Meek Mill watched the Eagles win the Super Bowl in jail. Tonight the Philly rapper will be in Jeffrey Lurie’s box at the Linc
The last time the team played a game that counted, the team used the Philly rapper's "Dreams and Nightmares" as a hype song, while Mill watched from jail.
Meek Mill had to celebrate the Eagles 41-33 victory over the New England Patriots in Super Bowl LII in prison.
Back in February, the Philadelphia rapper was serving a 2 to 4 year sentence for parole violations in relation to a 2007 drug and gun charge that was handed down in November.
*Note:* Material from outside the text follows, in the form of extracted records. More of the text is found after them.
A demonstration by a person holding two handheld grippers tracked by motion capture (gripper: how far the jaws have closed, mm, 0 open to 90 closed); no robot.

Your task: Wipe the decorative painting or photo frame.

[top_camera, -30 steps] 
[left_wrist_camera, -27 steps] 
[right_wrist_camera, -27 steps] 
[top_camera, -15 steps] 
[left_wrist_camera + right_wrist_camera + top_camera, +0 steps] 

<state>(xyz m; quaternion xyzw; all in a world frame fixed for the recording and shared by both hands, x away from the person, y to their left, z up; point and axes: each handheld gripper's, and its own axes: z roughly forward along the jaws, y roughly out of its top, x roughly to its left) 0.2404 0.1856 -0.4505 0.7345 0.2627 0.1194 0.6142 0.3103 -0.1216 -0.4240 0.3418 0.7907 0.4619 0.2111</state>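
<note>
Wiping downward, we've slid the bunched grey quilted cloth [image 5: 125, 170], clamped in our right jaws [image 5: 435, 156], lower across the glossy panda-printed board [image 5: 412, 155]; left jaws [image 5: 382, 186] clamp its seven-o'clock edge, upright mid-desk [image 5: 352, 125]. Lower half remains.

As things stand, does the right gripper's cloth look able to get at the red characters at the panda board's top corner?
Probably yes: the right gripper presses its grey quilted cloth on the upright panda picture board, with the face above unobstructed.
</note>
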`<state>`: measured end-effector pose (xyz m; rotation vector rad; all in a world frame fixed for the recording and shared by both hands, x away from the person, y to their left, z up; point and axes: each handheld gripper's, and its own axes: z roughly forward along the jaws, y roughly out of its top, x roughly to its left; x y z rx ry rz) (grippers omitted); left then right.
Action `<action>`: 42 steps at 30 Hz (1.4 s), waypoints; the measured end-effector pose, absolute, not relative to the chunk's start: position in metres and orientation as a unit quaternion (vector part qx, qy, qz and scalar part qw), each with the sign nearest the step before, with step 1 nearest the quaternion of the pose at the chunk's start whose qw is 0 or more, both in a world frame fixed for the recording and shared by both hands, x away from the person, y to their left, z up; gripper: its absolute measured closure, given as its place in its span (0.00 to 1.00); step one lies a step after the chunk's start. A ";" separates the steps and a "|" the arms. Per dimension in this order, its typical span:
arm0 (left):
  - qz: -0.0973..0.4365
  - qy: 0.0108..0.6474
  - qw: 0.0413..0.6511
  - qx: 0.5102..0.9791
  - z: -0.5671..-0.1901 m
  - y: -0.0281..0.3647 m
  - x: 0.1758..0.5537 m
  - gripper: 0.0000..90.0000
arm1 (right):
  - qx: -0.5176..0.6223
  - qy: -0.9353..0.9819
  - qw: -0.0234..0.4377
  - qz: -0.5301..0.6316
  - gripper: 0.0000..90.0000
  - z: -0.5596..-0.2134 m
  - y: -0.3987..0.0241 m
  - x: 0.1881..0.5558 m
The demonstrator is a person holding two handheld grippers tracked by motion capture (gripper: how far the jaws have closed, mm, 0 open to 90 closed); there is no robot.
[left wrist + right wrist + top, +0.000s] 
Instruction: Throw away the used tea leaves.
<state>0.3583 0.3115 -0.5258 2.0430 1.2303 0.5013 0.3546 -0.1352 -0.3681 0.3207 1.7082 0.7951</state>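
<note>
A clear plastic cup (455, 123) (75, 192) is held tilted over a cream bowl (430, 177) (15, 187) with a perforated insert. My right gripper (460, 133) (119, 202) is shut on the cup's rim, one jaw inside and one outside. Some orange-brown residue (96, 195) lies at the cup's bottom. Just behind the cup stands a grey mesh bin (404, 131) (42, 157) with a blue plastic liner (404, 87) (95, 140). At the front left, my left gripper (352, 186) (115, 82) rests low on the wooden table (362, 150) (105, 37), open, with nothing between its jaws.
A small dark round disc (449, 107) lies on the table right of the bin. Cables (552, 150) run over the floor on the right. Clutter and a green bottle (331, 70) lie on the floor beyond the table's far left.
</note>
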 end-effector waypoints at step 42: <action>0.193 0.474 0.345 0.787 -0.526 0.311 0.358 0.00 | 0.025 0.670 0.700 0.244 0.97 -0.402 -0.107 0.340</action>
The team came on to the field to the sound of Mill's "Dreams & Nightmares," the 2011 track that both the Eagles and Sixers used as a hype song last year, and which marked the climax of Mill's homecoming set at the Made in America festival last week.
When Mill got out of jail on bail in April — his case is currently under appeal — the rapper who has become a symbol of the criminal justice reform movement in the U.S. got a helicopter ride with his billionaire buddy and impassioned advocate Michael Rubin so they could make it in time to a Sixers playoff game, where he sat courtside with Rubin, who's a minority owner of the team, and Eagles owner Jeffrey Lurie.
Tonight, as the Eagles kick off the NFL season at Lincoln Financial Field against the Atlanta Falcons, Mill, Rubin and Lurie will be watching together again, this time from Lurie's owner's box, according to a source close to Mill.
It'll certainly be a more comfortable atmosphere for the Wins & Losses rapper than the State Correctional Institute — Chester where Mill last watched his Birds. And a high profile one as well, with the game that will be nationally televised on Comcast-owned NBC scheduled to feature a Nike commercial featuring Colin Kaepernick, the former San Francisco 49ers quarterback.
The new face of the sneaker company's 30th anniversary Just Do It campaign's take-a-knee protests against police killings and injustice suffered by minorities during the playing of the National Anthem at games when he was still in the league have been decried by President Trump and others, and sparked a heated dialogue that has played out all over the league, and especially in the Eagles locker room, where athlete activists like safety Malcolm Jenkins and defensive end Chris Long stood in solidarity with Kaepernick last season (without actually kneeling during the anthem).
>> READ MORE: Why Meek Mill and the Sixers are made for each other
Mill, who plans to launch a criminal justice reform foundation with Rubin, joined Kaepernick's #10for10 challenge earlier this year in each donating $10,000 to Youth Services, Inc. which aid at-risk youth in Philadelphia and other urban centers. The rapper — who has an endorsement deal with Puma, and an ad campaign that addresses criminal justice reform — spoke with the quarterback when he was in prison.